▶ _WORK INSTRUCTION_
Reproduce the full listing below unchanged, apart from the pictures.

▶ _DATA EXCERPT_

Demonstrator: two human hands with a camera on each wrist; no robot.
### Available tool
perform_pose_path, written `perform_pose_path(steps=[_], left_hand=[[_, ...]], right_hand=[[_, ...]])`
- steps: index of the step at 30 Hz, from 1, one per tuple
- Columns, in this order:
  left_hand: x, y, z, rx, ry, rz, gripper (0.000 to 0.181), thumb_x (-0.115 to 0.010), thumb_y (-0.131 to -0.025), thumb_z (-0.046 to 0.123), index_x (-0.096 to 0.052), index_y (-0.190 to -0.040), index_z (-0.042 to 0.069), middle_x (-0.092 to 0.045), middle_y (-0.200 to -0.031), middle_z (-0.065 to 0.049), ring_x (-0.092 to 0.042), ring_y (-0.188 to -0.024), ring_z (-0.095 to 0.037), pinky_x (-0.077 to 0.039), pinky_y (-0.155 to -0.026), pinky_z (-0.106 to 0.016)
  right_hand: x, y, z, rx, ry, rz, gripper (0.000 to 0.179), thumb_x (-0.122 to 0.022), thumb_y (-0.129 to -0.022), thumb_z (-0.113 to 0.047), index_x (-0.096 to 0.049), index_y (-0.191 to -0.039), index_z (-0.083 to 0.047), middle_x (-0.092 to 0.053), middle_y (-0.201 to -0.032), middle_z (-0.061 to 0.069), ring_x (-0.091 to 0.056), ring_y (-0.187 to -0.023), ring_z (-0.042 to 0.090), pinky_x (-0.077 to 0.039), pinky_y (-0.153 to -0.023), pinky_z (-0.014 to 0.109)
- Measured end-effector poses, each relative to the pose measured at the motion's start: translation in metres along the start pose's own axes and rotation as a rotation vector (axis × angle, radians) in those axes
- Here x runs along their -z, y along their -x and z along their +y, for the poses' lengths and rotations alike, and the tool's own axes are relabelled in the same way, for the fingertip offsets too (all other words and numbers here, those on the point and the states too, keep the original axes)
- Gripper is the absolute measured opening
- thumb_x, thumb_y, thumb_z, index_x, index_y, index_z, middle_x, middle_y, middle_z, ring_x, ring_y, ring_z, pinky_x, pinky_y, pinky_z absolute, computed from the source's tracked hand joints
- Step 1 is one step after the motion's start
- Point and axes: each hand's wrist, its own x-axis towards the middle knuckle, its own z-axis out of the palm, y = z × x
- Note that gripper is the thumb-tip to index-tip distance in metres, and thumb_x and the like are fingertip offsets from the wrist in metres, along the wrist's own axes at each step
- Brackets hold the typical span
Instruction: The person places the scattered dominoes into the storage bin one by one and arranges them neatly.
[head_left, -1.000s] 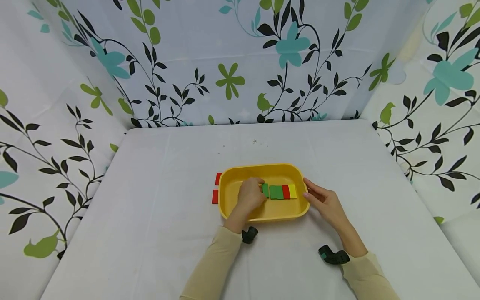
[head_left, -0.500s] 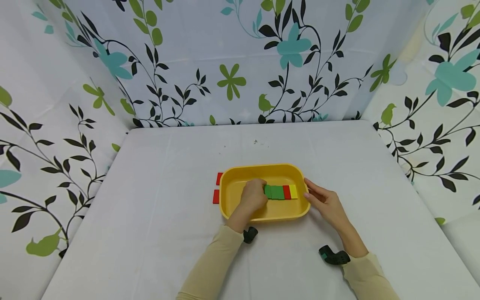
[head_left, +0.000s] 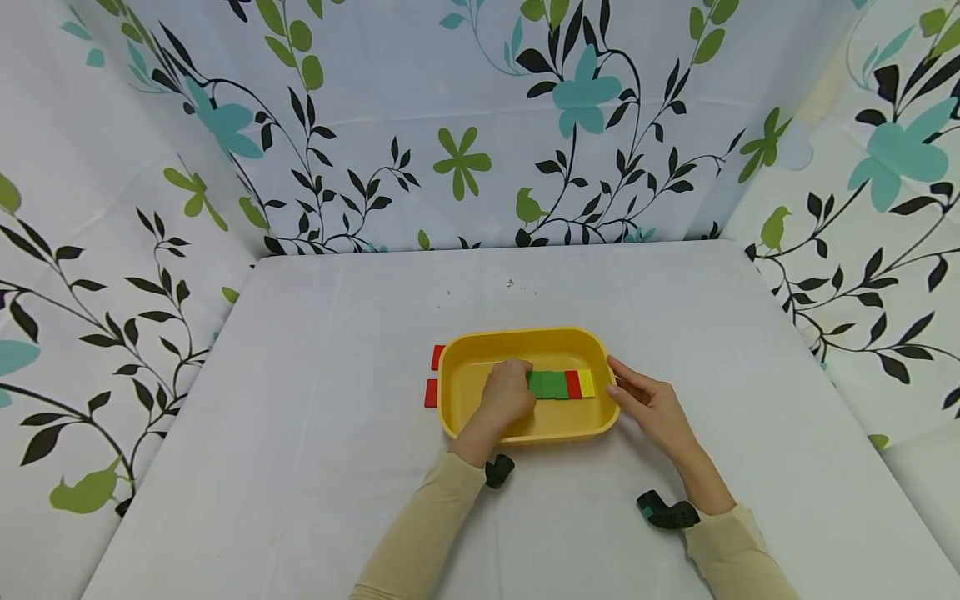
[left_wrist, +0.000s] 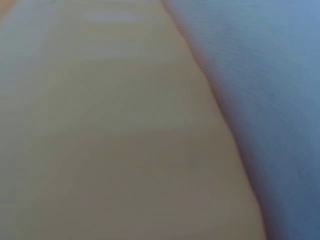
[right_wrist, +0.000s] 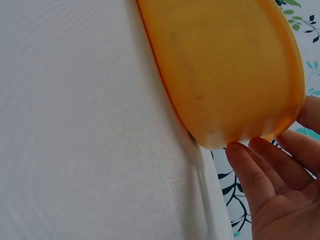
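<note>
Green tiles (head_left: 553, 385) lie edge to edge with a red tile (head_left: 573, 384) and a yellow tile (head_left: 587, 383), in a row running from the middle of my yellow tray (head_left: 468, 358) toward 3 o'clock, the yellow one outermost. My left hand (head_left: 507, 392) enters from 7 o'clock and is narrow, pinching the green end of the row with forefinger and thumb. At 3 o'clock my right hand (head_left: 647, 402) holds the tray's end, thumb tip over the rim and the other fingertips against the outer wall. Just beside the tray at 9 o'clock are two more red pieces: a lower red tile (head_left: 431, 393) and, toward 10 o'clock, an upper red tile (head_left: 438, 357). Each wrist carries a black device. Beneath everything spreads a white tablecloth (head_left: 345, 400), and leaf-patterned fabric (head_left: 480, 100) rises beyond it at 12 o'clock. Only my blurred beige sleeve (left_wrist: 115, 125) and pale cloth fill the left wrist view.
</note>
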Motion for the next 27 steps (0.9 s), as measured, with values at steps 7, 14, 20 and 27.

▶ _RESULT OF THE TASK_
Demonstrator: two human hands with a camera on each wrist; no robot.
### Available tool
perform_pose_path, written `perform_pose_path(steps=[_], left_hand=[[_, ...]], right_hand=[[_, ...]])`
- steps: index of the step at 30 Hz, from 1, one per tuple
- Columns, in this order:
  left_hand: x, y, z, rx, ry, rz, gripper (0.000 to 0.181), thumb_x (-0.115 to 0.010), thumb_y (-0.131 to -0.025), thumb_z (-0.046 to 0.123), index_x (-0.096 to 0.052), index_y (-0.190 to -0.040), index_z (-0.042 to 0.069), middle_x (-0.092 to 0.045), middle_y (-0.200 to -0.031), middle_z (-0.065 to 0.049), ring_x (-0.092 to 0.042), ring_y (-0.188 to -0.024), ring_z (-0.095 to 0.037), pinky_x (-0.077 to 0.039), pinky_y (-0.155 to -0.026), pinky_z (-0.106 to 0.016)
  right_hand: x, y, z, rx, ry, rz, gripper (0.000 to 0.179), thumb_x (-0.122 to 0.022), thumb_y (-0.129 to -0.022), thumb_z (-0.113 to 0.047), index_x (-0.096 to 0.049), index_y (-0.191 to -0.039), index_z (-0.083 to 0.047), middle_x (-0.092 to 0.053), middle_y (-0.201 to -0.032), middle_z (-0.061 to 0.069), ring_x (-0.091 to 0.056), ring_y (-0.187 to -0.023), ring_z (-0.042 to 0.090), pinky_x (-0.077 to 0.039), pinky_y (-0.153 to -0.023), pinky_z (-0.014 to 0.109)
- Measured end-effector poses, each relative to the pose measured at the motion's start: translation in metres along the start pose's own axes and rotation as a rotation vector (axis × angle, radians) in those axes
- Here x runs along their -z, y along their -x and z along their +y, for the poses' lengths and rotations alike, and the tool's own axes are relabelled in the same way, for the fingertip offsets too (all other words and numbers here, those on the point and the states too, keep the original axes)
- Gripper is the absolute measured opening
- thumb_x, thumb_y, thumb_z, index_x, index_y, index_z, middle_x, middle_y, middle_z, ring_x, ring_y, ring_z, pinky_x, pinky_y, pinky_z absolute, computed from the source's tracked hand joints
- Step 1 is one step after the motion's start
- Point and axes: each hand's wrist, its own x-axis towards the middle knuckle, its own z-axis out of the palm, y = z × x
- Note that gripper is the thumb-tip to index-tip distance in metres, and thumb_x and the like are fingertip offsets from the wrist in metres, along the wrist's own axes at each step
- Brackets hold the typical span
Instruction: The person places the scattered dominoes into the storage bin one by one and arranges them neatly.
[head_left, -1.000s] 
[head_left, -0.500s] 
[head_left, +0.000s] 
[left_wrist, +0.000s] 
[right_wrist, +0.000s] 
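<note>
Green tiles (head_left: 553, 385) lie edge to edge with a red tile (head_left: 573, 384) and a yellow tile (head_left: 587, 383), in a row running from the middle of my yellow tray (head_left: 468, 358) toward 3 o'clock, the yellow one outermost. My left hand (head_left: 507, 392) enters from 7 o'clock and is narrow, pinching the green end of the row with forefinger and thumb. At 3 o'clock my right hand (head_left: 647, 402) holds the tray's end, thumb tip over the rim and the other fingertips against the outer wall. Just beside the tray at 9 o'clock are two more red pieces: a lower red tile (head_left: 431, 393) and, toward 10 o'clock, an upper red tile (head_left: 438, 357). Each wrist carries a black device. Beneath everything spreads a white tablecloth (head_left: 345, 400), and leaf-patterned fabric (head_left: 480, 100) rises beyond it at 12 o'clock. Only my blurred beige sleeve (left_wrist: 115, 125) and pale cloth fill the left wrist view.
</note>
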Motion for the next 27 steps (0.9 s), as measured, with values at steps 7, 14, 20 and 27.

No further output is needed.